Steve Jobs lo aveva presentato qualche mese prima, il 6 maggio. Era da poco tornato alla guida dell'azienda di cui era co-fondatore e da cui era stato estromesso a lungo. E quel prodotto doveva segnare il rilancio. Annunciandolo, Jobs disse che l’iMac G3 nasceva “dal connubio tra l’eccitazione di Internet e la semplicità di Macintosh”. Era insomma il primo personal computer progettato per rendere più facile l’utilizzo numero principale che gli utenti facevano di un pc: navigare la Rete (la “i” davanti a Mac stava a significare “Internet”, e la ritroveremo dopo anche nell’iPod, nell’iPhone e nell’iPad). 

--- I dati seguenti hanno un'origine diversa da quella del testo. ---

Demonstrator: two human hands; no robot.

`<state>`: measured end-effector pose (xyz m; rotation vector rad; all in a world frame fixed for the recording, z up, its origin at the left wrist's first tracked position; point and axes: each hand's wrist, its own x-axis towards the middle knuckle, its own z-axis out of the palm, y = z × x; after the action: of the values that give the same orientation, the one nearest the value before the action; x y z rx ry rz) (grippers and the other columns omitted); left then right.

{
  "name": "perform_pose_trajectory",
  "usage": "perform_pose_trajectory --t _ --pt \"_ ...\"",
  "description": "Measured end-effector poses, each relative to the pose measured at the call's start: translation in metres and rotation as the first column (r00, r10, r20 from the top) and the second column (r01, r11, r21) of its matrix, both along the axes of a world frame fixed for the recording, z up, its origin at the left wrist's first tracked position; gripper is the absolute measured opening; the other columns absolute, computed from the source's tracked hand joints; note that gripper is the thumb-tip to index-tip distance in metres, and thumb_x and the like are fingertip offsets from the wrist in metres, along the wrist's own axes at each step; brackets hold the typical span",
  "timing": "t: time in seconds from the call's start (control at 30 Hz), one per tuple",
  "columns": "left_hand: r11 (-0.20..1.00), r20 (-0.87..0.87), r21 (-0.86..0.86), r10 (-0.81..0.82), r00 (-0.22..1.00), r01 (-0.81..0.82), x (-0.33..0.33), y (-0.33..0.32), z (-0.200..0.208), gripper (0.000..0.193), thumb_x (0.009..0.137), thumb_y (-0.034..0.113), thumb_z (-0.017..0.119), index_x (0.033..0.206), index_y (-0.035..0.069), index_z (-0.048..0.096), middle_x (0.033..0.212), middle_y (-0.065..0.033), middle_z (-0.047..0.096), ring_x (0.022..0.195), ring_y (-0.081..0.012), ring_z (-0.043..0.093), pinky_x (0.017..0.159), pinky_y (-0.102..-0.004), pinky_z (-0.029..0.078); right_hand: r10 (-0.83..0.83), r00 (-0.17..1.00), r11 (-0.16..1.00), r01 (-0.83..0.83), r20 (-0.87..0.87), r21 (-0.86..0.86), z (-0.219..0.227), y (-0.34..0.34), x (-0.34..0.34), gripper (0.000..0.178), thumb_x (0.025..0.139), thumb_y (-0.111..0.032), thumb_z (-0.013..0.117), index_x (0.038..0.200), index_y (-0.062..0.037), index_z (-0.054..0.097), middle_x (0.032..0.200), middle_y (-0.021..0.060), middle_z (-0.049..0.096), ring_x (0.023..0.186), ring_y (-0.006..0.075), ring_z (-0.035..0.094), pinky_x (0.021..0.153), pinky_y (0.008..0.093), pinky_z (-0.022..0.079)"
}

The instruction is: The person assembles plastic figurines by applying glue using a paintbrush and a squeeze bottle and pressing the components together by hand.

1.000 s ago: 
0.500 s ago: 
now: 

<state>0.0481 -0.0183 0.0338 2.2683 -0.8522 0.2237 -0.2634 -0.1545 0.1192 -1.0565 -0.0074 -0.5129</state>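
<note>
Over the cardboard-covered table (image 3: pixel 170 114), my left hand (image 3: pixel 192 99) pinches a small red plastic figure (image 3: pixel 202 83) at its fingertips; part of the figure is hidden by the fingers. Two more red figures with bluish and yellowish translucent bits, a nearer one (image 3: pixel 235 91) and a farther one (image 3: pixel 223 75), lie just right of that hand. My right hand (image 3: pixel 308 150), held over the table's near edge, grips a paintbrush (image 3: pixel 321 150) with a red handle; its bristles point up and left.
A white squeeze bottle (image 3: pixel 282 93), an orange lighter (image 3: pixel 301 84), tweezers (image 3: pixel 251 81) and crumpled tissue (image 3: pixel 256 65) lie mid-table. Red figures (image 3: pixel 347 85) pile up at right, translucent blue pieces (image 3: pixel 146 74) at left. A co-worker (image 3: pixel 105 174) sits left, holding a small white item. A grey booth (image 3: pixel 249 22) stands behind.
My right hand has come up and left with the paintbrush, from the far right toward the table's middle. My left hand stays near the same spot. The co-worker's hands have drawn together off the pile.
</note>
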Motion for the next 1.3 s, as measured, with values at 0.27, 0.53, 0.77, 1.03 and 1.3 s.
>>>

youtube: Steve Jobs presenta il nuovo iMac

Ce lo ricordiamo per il colore (e infatti la campagna di lancio giocava con lo slogan "Sorry, no beige", cioè "Ci dispiace, non è beige") e per il design, che per la prima volta prevedeva una plastica traslucida e delle morbide curve rispetto alla forma a scatola dei predecessori (frutto del lavoro del giovane Jonathan Ive, che poi firmerà molti successi Apple). Ma in realtà in quell'iMac c’erano anche tantissime scelte tecnologiche che poi diventeranno uno standard: per esempio non c’era la porta dove infilare i floppy disc che avevano segnato tutta la prima stagione dei computer e c’erano un paio di porte Usb per collegare le periferiche come le stampanti. Costava circa 1300 dollari e con vari aggiornamenti è stato in commercio fino al 2003.

Per un po’ è stato il personal computer più venduto negli Stati Uniti. Del resto al lancio, con il suo inconfondibile stile comunicativo messianico, Steve Jobs aveva detto: "Sono felice di comunicarvi che la Apple è tornata".